Official Code Release for "From Segments to Scenes: Temporal Understanding in Autonomous Driving via Vision-Language Models"
- 🚗 Temporal Understanding in Autonomous Driving (TAD) benchmark: Consists of nearly 6,000 question–answer (QA) pairs, spanning 7 human‑designed tasks to evaluate VLMs’ ability to capture the dynamic relationships between actions in AD.
- ⚡ Scene-CoT and TCogMap: Two novel, training-free solutions are proposed, one of which leverages Chain-of-Thought (CoT) and the other which incorporates an ego-centric temporal cognitive map. These approaches are shown to improve average accuracy on TAD by up to 17.72%
- 🚀 Impact: By introducing TAD, benchmarking multiple SoTA models, and proposing effective enhancements, this work will catalyze future research on temporal understanding in AD.
The TAD benchmark is built on top of the NuScenes validation split, which contains 150 videos, each roughly 20 seconds in length, with accompanying sensor data and 3D bounding-box annotations. TAD focuses on the following fine-grained vehicle classes defined in NuScenes: car, bus, bicycle, construction vehicle, motorcycle, trailer, and truck. The remaining object annotations were ignored for TAD.
Create a conda env, then install the packages using the requirements.txt
$ conda create TAD_env python=3.10
$ conda activate TAD_env
$ pip install -r ./requirements.txtIf your machine supports flash attention, installation of flash-attn==2.7.4.post1 is recommended for faster inference.
You can download the benchmakr using the following python code snippet.
from datasets import load_dataset
# --- Load a specific subset by name ---
action_duration = load_dataset("vbdai/TAD", name="action_duration")
exact_answer_action = load_dataset("vbdai/TAD", name="exact_answer_action")
mc_action = load_dataset("vbdai/TAD", name="mc_action")
relative_action_localize = load_dataset("vbdai/TAD", name="relative_action_localize")
temp_action_localize = load_dataset("vbdai/TAD", name="temp_action_localize")
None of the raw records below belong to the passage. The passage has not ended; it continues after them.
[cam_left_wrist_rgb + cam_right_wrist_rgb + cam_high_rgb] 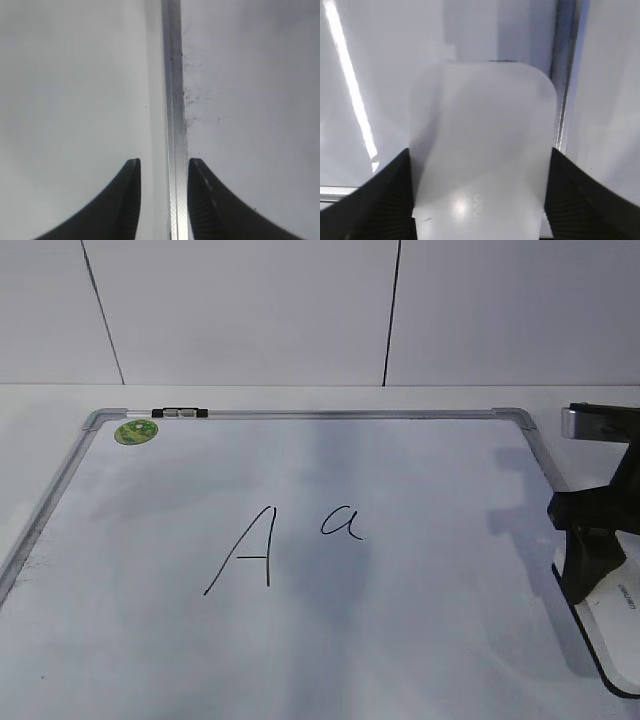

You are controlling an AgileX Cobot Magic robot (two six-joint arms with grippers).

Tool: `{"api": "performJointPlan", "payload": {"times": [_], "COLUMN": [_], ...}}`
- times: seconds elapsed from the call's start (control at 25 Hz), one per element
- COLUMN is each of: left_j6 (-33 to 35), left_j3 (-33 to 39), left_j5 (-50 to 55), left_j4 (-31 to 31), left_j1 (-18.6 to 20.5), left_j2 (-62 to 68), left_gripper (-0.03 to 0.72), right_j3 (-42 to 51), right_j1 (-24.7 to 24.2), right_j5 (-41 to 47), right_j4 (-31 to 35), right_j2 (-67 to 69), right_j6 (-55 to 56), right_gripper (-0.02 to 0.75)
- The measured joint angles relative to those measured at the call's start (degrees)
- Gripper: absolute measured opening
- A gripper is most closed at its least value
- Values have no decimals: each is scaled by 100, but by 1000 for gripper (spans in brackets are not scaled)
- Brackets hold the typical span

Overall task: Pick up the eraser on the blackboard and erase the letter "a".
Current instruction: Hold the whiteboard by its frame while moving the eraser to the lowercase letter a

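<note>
Exterior view: looking down at a slant across the blackboard [400, 640] toward the back wall [250, 310]. Left wrist view: peering straight down, close over the board's frame edge. Right wrist view: hovering close above the eraser [482, 150], sharing that eraser [615, 625] and frame with the exterior view's right side.

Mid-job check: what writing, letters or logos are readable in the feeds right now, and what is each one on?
"A": large handwritten capital in black marker on the blackboard.
"a": the letter "a", just right of the capital, intact.
"deli": faint grey logo on the eraser, seen between the right gripper fingers; partly blurred.
Green sticker: print too small to read.
</note>
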Motion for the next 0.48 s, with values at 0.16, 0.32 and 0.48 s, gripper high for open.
{"api": "performJointPlan", "payload": {"times": [0.16,0.32,0.48], "left_j6": [0,0,0], "left_j3": [-275,-309,-314], "left_j5": [-163,-359,-516], "left_j4": [0,0,0], "left_j1": [0,0,0], "left_j2": [586,1002,1361], "left_gripper": [244,243,243], "right_j3": [0,0,0], "right_j1": [0,0,0], "right_j5": [12,12,12], "right_j4": [0,8,12], "right_j2": [0,0,0], "right_j6": [-22,-25,-47], "right_gripper": [560,560,560]}}
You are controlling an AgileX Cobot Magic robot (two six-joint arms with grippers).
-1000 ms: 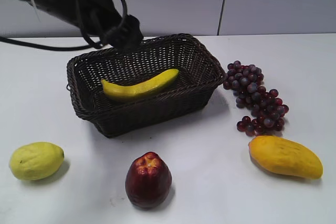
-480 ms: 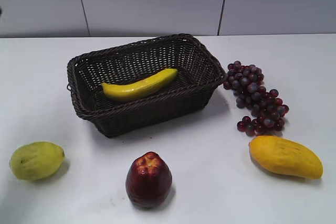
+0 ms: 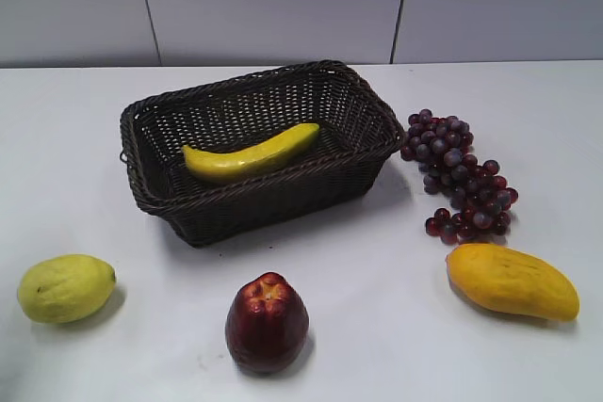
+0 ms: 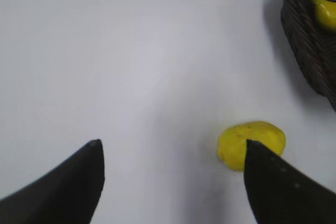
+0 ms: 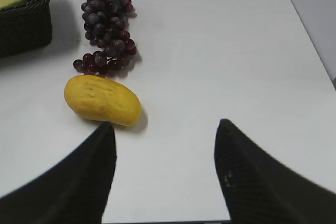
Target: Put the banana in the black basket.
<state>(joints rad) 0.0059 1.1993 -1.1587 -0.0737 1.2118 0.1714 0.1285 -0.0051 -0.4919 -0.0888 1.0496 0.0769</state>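
The banana [image 3: 251, 153] lies inside the black basket [image 3: 151, 200], slanted across its floor, so the job looks finished to me. Neither arm shows in the room view. The left claw [image 4: 173, 153] is spread wide and empty above bare table [image 4: 131, 51], with the lemon-like fruit [image 4: 252, 142] near its right finger. The right claw [image 5: 165, 132] is spread and empty too, near the mango [image 5: 102, 100] and grapes [image 5: 107, 30]. Best now to keep both clear of the basket and nudge nothing.
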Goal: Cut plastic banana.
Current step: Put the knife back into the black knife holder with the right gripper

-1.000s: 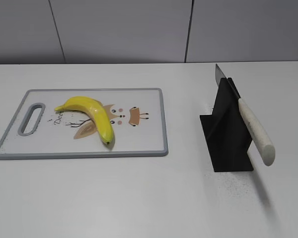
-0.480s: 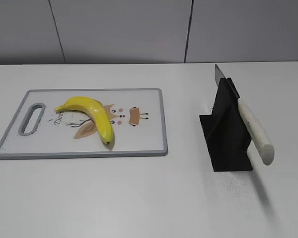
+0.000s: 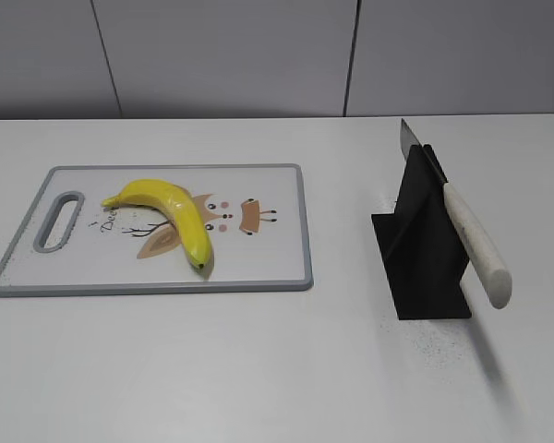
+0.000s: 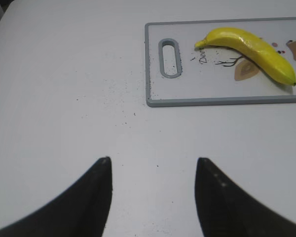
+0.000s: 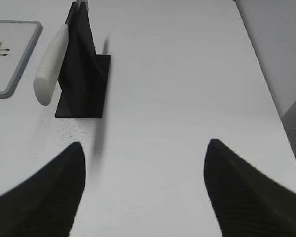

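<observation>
On the cutting board (image 3: 258, 263), which we take as our reference, we find the plastic banana (image 3: 171, 215) lying flat across the printed cartoon artwork, its greenish stem end toward the board's handle slot (image 3: 59, 221) and its dark tip toward the board's near edge. We note the banana is whole and touched by neither arm. The board itself is white with a grey rim and lies flat on the white bench (image 3: 258, 369).

Well to the right of the board, we observe a black knife stand (image 3: 423, 254) standing on the bench. A knife (image 3: 462, 221) rests in it at a slant, its blade tip rising above the stand's far side and its white handle (image 3: 478, 245) jutting out past the stand's near side, clear of the bench. We record fine dark specks on the bench around the stand's base and also off the board's handle end.

Left gripper (image 4: 153, 163): we see its two dark fingers (image 4: 91, 197) spread wide apart with only bare bench between them, well short of the board's handle end. Right gripper (image 5: 143, 145): its fingers (image 5: 49, 192) are likewise spread wide, holding nothing, on the near side of the stand and farther from the board than the stand is.
</observation>
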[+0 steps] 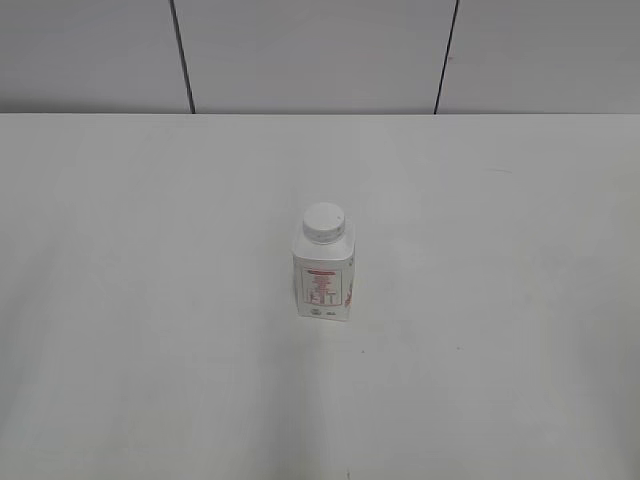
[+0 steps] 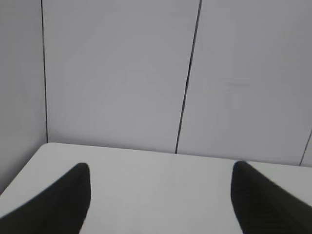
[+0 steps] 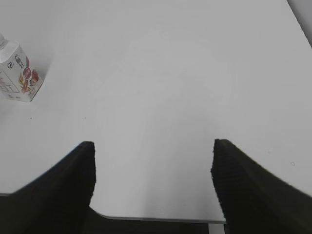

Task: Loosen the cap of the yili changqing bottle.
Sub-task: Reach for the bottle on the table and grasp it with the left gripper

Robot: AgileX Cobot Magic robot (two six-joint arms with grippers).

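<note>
Upright yili changqing bottle [image 3: 17, 73] at ten o'clock from wide-spread right gripper [image 3: 152, 146]; cap [image 1: 324, 221] on; left gripper [image 2: 161, 168] likewise wide, bottle unseen.

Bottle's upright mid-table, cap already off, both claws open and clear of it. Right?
Not quite: the cap is on the bottle, as the exterior view shows. The rest holds: upright mid-table, left claw and right claw open and clear of it.

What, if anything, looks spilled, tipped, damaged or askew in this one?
Nothing stands out. The yili changqing bottle stands upright on the white table with its cap on, and no liquid shows around it. The left claw and right claw are open and empty, away from it.
</note>
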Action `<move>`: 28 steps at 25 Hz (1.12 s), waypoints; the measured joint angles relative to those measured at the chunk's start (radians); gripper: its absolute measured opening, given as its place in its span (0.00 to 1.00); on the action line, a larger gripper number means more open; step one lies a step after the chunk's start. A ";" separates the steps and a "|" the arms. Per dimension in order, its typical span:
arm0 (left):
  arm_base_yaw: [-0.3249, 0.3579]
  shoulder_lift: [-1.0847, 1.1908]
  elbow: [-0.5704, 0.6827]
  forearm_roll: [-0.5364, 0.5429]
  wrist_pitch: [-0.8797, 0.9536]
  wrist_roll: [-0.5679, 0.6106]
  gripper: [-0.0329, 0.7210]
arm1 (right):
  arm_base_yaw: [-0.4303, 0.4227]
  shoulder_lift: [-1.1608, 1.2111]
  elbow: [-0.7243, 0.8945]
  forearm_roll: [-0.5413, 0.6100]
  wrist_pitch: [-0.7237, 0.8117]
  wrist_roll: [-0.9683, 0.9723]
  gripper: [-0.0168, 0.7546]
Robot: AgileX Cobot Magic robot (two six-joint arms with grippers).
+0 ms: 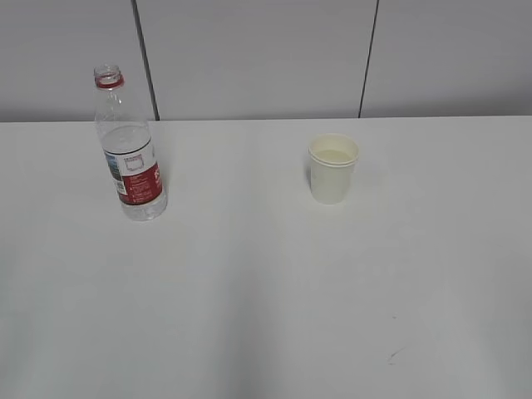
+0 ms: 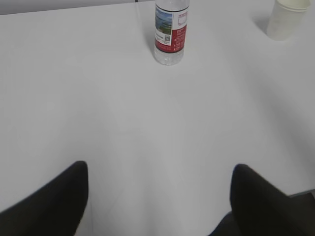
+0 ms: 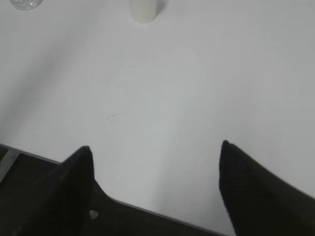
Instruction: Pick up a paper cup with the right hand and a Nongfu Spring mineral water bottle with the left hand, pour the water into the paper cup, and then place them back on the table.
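The Nongfu Spring mineral water bottle [image 1: 130, 154] stands upright and uncapped at the back left of the white table [image 1: 266, 291]; it also shows in the left wrist view [image 2: 171, 32]. The paper cup [image 1: 332, 169] stands upright right of centre, with pale liquid inside; it shows at the top right of the left wrist view [image 2: 287, 19] and at the top of the right wrist view [image 3: 143, 11]. My left gripper [image 2: 160, 169] is open and empty, well short of the bottle. My right gripper [image 3: 155, 147] is open and empty over the table's near edge. Neither arm shows in the exterior view.
A small dark scuff mark [image 1: 396, 354] lies on the table at the front right, also in the right wrist view [image 3: 114, 116]. A grey panelled wall [image 1: 266, 58] stands behind the table. The table's near edge [image 3: 29, 155] shows under my right gripper.
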 joint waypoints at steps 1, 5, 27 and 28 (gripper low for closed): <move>0.000 0.000 0.000 0.000 0.000 0.000 0.77 | 0.000 0.000 0.000 -0.004 0.000 -0.002 0.79; 0.000 0.000 0.000 0.000 0.000 0.000 0.77 | 0.000 0.000 0.000 -0.004 0.000 -0.004 0.79; 0.066 0.000 0.000 -0.007 -0.003 0.000 0.77 | -0.217 0.000 0.000 -0.004 0.000 -0.008 0.79; 0.066 0.000 0.000 -0.007 -0.003 0.000 0.77 | -0.217 0.000 0.000 -0.004 0.000 -0.007 0.79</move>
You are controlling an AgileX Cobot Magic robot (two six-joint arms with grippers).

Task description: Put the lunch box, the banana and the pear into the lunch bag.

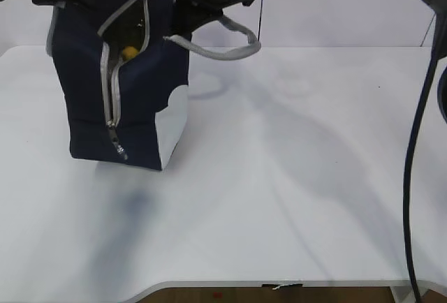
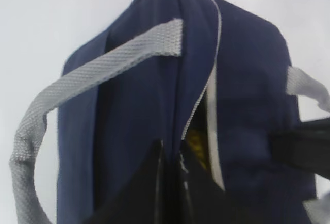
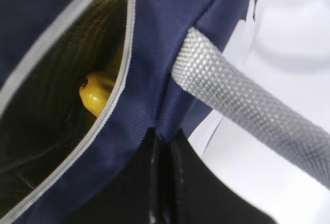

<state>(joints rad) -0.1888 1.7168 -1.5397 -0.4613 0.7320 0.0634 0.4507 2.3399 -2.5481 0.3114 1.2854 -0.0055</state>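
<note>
Pinching the navy fabric right beside the zipper, the right gripper (image 3: 164,146) has its fingers closed on the lunch bag (image 1: 136,100) just below the opening, with a grey loop handle (image 3: 247,105) running off to its right. The left gripper (image 2: 170,157) clamps the bag's top edge by the zipper the same way. Just past the right gripper, a yellow banana tip (image 3: 95,94) pokes out inside the opening, and the bag stands upright on the white table (image 1: 293,198).
</note>
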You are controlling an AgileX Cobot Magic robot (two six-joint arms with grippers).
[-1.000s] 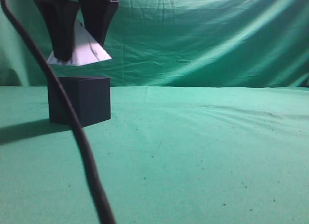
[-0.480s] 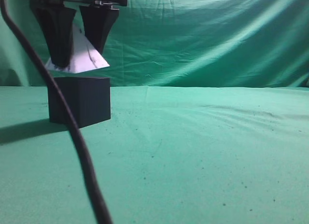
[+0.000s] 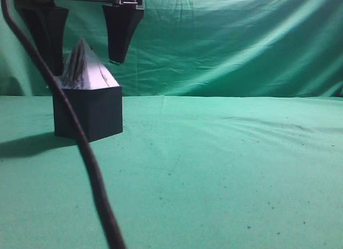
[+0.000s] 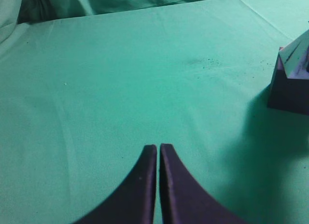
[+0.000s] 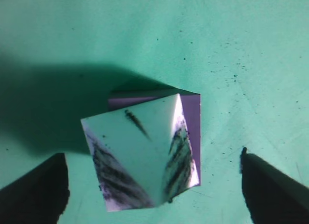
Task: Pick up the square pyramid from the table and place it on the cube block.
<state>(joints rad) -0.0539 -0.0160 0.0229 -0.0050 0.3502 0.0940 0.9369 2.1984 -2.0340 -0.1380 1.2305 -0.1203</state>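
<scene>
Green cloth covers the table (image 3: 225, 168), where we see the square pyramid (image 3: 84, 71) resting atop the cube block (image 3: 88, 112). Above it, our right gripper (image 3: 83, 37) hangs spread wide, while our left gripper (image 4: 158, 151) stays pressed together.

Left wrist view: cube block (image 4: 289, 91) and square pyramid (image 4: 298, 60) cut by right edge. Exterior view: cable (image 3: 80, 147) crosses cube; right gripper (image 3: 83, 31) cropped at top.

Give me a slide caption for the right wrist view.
Open right gripper above the square pyramid resting on the cube block.
</scene>
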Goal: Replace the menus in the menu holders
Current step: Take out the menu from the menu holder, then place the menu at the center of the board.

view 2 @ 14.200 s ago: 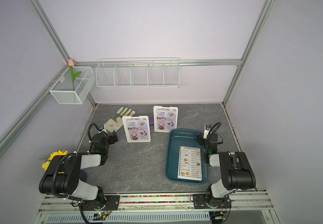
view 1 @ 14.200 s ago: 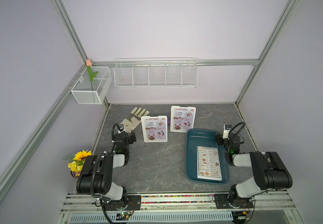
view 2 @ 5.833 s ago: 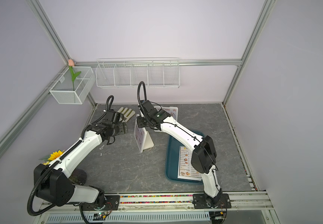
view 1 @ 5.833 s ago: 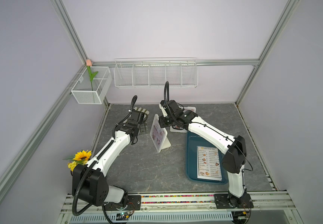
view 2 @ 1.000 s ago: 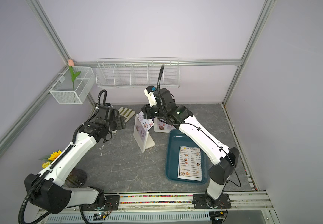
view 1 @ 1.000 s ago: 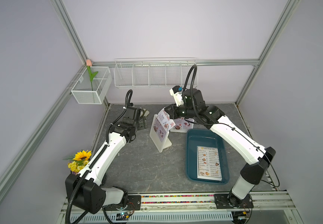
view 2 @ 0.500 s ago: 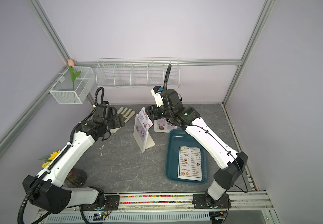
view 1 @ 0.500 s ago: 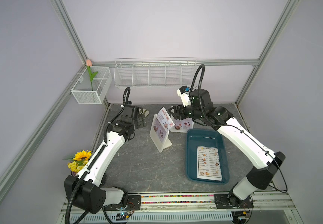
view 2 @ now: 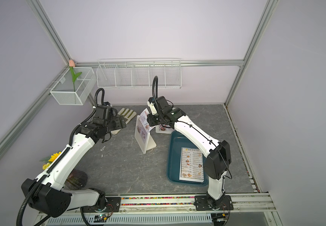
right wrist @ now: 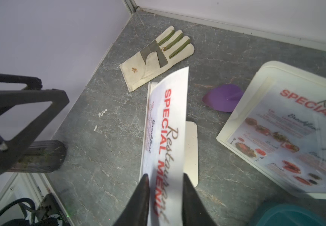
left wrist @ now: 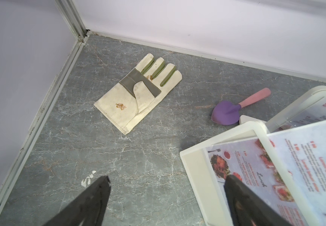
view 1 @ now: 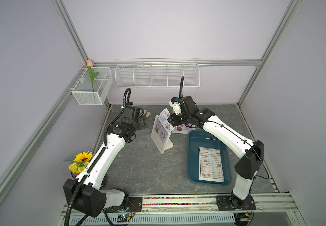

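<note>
The pink sheet standing out of one holder carries red capitals "SPECIAL MEN", the end blurred. "Restaurant" runs across them in brown script, with "Breakfast" beside. The sheet in the second holder shows "SPECIAL", "Breakfast" and "Lunch". In both top views the white sheet in the tray is headed "DIM SUM INN"; its small print is unreadable.

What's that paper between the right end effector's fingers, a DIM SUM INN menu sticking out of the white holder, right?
Not that menu: in the right wrist view, a SPECIAL MENU sheet is between the fingers of the right end effector. It does stick out of the white menu holder.
</note>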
temp_object_localize = load_dataset("vbdai/TAD", name="temp_object_localize")
temp_ordering = load_dataset("vbdai/TAD", name="temp_ordering")
keysegments = load_dataset("vbdai/TAD", name="keysegments")
raw_labels = load_dataset("vbdai/TAD", name="raw_labels")
print("\nSuccessfully loaded TAD benchmark from HF Hub")Then insert the path of the .cache folder including the benchmark splits (e.g. C:\user.cache\huggingface\datasets\vbdai___tad) into $BENCHMARK_PATH in the shell files discussed in the following sections (Shell Scripts).
The proposed solutions, Scene-CoT and TCogMap, are training-free and can be applied on top of any VLM to provide improved temporal understanding. These approaches are shown to improve average accuracy on TAD by up to 17.72%
Code is provided for the baseline as well as our implementations of both Scene-CoT and TCogMap. There are two distinctly different types of tasks in TAD: segment-level and scene-level. Segment level tasks use a short, pre-cropped section of a larger video and pose action recognition-style questions; whereas, scene-level questions consider the entire video and ask questions that require a complete understanding of the actions that span the full extent of the video.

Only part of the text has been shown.